Bei vielen Berufsverbänden sind neben den im Verbandsnamen angegebenen Berufen nach der Satzung oft auch ganz andere Berufe zugelassen. Zum Beispiel dürfen beim Verein Deutscher Ingenieure (VDI) gemäß der Satzung auch Informatiker offizielles Mitglied sein. Dies ist kein Widerspruch, da Informatiker nach der Wissenschaftslehre eine Unterart der Ingenieure darstellen. Genauso darf ein Ingenieur bspw. bei der Gesellschaft für Informatik (GI) ganz legal Mitglied sein.

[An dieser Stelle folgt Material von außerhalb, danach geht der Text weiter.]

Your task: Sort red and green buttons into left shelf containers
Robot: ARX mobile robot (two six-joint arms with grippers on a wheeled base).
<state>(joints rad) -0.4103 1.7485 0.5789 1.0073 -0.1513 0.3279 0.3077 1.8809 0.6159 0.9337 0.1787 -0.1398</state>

Es kommt daher oft vor, dass eine Person bei mehr als einem Berufsverband Mitglied ist. Um die finanziellen Belastungen in Grenzen zu halten, bieten Berufsverbände als weiteres Chrakteristikum gegenüber typischen Vereinen ihren Mitgliedern bei befreundeten Berufsverbänden eine so genannte „Doppelmitgliedschaft“ oder „Kooperative Mitgliedschaft“ an.